> _WHAT YOU HAVE TO DO_: The whole listing below should be retyped exactly, without any images.

(SOURCE MATERIAL begins)

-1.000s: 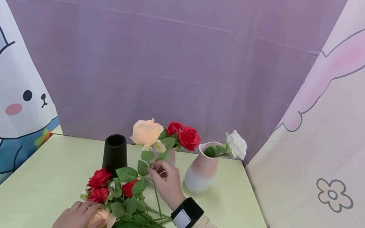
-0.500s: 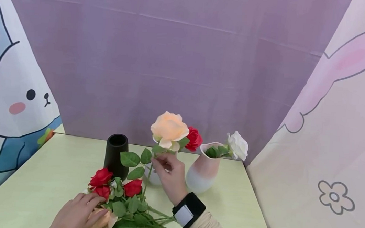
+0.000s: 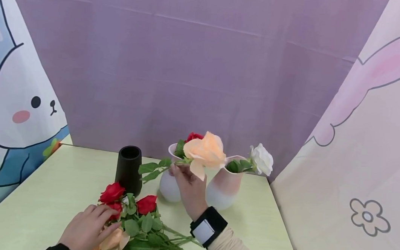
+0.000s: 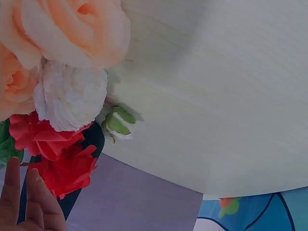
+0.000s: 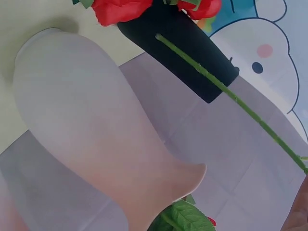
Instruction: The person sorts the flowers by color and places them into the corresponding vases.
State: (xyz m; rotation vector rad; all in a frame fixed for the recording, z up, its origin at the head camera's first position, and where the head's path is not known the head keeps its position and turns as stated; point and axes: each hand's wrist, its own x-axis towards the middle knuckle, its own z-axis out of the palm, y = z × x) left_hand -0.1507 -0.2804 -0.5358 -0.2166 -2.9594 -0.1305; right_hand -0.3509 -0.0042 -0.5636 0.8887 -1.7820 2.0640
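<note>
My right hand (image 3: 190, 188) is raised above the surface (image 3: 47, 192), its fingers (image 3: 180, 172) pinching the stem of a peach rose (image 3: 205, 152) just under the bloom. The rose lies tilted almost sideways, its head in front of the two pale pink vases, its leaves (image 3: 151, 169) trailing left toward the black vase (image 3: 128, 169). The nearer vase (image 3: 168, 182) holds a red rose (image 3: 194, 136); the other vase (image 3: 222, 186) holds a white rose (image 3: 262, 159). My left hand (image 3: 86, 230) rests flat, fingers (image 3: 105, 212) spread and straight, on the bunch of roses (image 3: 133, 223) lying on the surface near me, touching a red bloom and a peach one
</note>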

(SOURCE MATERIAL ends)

> _THE COMPLETED TASK_:
-1.000s: 
-0.500s: 
+0.000s: 
+0.000s: 
+0.000s: 
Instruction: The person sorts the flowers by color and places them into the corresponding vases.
State: (xyz m; rotation vector rad; all in a frame fixed for the recording, z up, its origin at the head camera's first position, and where the head's path is not known the head keeps its position and turns as stated; point and axes: each hand's wrist, its own x-axis towards the middle knuckle, its own z-axis out of the palm, y = z × x) left_hand -0.1507 -0.2804 -0.5358 -0.2166 -2.9594 -0.1305; right_hand -0.3509 -0.0042 -0.5636 0.8887 -1.7820 2.0640
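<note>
My right hand (image 3: 190, 188) is raised above the surface (image 3: 47, 192), its fingers (image 3: 180, 172) pinching the stem of a peach rose (image 3: 205, 152) just under the bloom. The rose lies tilted almost sideways, its head in front of the two pale pink vases, its leaves (image 3: 151, 169) trailing left toward the black vase (image 3: 128, 169). The nearer vase (image 3: 168, 182) holds a red rose (image 3: 194, 136); the other vase (image 3: 222, 186) holds a white rose (image 3: 262, 159). My left hand (image 3: 86, 230) rests flat, fingers (image 3: 105, 212) spread and straight, on the bunch of roses (image 3: 133, 223) lying on the surface near me, touching a red bloom and a peach one
</note>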

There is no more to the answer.